As well as the institutions (shame on FIDE for at one point adding a hundred rating points to every female player other than Susan Polgar, so that she would no longer be the number 1 woman in the world, and shame on the Hungarian state for the multiple travel bans), individuals’ prejudices are also highlighted. To talk of lighter moments in such a context does not feel quite right, but it did make me laugh to learn that Ljubomir Ljubojevic, who was the world number 6 at the time, objected to her and Maia Chiburdanidze playing at Bilbao, only to then lose to both of them.
Being the eldest of three sisters brings with it its own special responsibilities. Susan writes that ‘I can still remember my mother arriving home from the hospital in her yellow- and brown-checkered dress, carrying Judit in her arms.’ She recalls that with both Sofia and Judit ‘I would often find myself serving as part babysitter, part chess coach, spending hours a week in our apartment’s back room teaching them endgame technique or analyzing classic games by Capablanca or Alexander Alekhine or Fischer.’
You would think that there must have been some sort of sibling rivalry.
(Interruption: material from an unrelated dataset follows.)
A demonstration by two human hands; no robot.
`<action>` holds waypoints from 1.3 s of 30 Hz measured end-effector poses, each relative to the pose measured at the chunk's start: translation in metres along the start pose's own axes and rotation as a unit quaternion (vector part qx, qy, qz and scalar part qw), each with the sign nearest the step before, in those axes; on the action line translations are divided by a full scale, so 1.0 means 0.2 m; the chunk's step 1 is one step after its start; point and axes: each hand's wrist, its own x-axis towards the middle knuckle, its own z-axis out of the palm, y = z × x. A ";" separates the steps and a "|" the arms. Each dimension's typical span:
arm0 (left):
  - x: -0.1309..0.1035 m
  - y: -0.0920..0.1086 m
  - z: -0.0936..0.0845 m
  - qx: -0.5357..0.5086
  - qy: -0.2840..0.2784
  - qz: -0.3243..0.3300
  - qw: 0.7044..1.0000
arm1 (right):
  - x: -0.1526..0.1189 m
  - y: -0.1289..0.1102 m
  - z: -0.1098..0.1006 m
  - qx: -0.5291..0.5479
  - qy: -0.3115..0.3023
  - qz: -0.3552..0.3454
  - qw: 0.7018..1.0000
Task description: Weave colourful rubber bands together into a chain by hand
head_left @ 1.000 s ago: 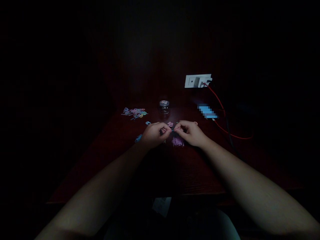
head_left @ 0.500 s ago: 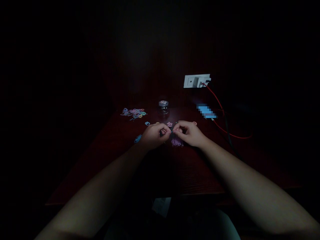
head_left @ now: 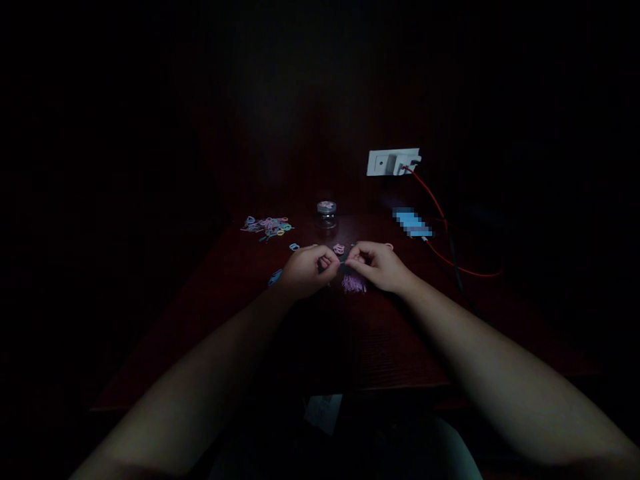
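Note:
Fingertips of my left hand (head_left: 309,272) and my right hand (head_left: 379,267) meet in pinches just above the table. Between them stretches a small bluish-green hair tie (head_left: 343,263), its ends hidden by the fingers. Below my right hand lies a purple bunch of hair ties (head_left: 355,285). Pink hair ties (head_left: 339,249) sit just behind the fingertips. Blue hair ties (head_left: 275,277) lie left of my left wrist, with a lighter blue one (head_left: 295,247) farther back. An orange hair tie (head_left: 389,247) shows partly behind my right hand.
A mixed pile of coloured hair ties (head_left: 267,229) lies at the back left. Behind my hands stands a small clear jar with a lid (head_left: 327,215). A phone-like blurred blue screen (head_left: 413,223) connects to a red cable (head_left: 465,270) from the wall socket (head_left: 381,163). The room is dark.
My hands have drawn very slightly apart, and a little more of the bluish-green hair tie shows between them. Everything else stays in place.

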 end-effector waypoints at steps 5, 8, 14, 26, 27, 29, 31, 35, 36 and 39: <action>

It can’t be easy to be as brilliant at something as Susan is, and to see your younger sister Judit overtake you as the highest-rated female player on the planet at just twelve years old. Yet there is no hint of resentment. Susan writes that ‘Celebrity can be a lonely condition, but we were going through it together, at an age when we could all really enjoy it.’ Ultimately, ‘Professional chess was still a boys’ club, and in many ways it remains so today. But at least I had cleared a path for my sisters and made it just a little bit easier for other girls to follow our lead.’ The enduring strength of the bond between the Polgar sisters is very clear, and that matters much more than the fact that Judit was the stronger player.
The Cold War is another feature of Rebel Queen. Polgar recalls that during her first visit to England she was struck by the range of goods in the shops. ‘There were women in gorgeous colourful dresses and men in well-tailored suits… People just didn’t have this kind of choice or variety back in Hungary, and they certainly did not express themselves through what they wore. It was against the official ideology to stand out too much…’. When she visits London, ‘At night, the town was lit up in bright neon lights – which would never have happened back home, where electricity was rationed and the city mostly went dark every evening.’ Yet Polgar’s life coincides with the end of the Cold War, and the end of a repressive and controlling ideology. As Polgar puts it, ‘… when Hungary removed the barbed-wire fence along our border with Austria it was the very first puncture in the Iron Curtain…’
There are so many other aspects of Susan Polgar’s book that I would like to have featured here in more detail, had space permitted. From the multiple Olympic triumphs, through to her winning both the GM title and the Women’s World Championship, and her coaching journey in US universities, every chapter of this book is fascinating. Hopefully this review has whetted your appetite. A remarkable story, a remarkable family, a remarkable person! Susan Polgar is truly a Rebel Queen. Go out and buy it.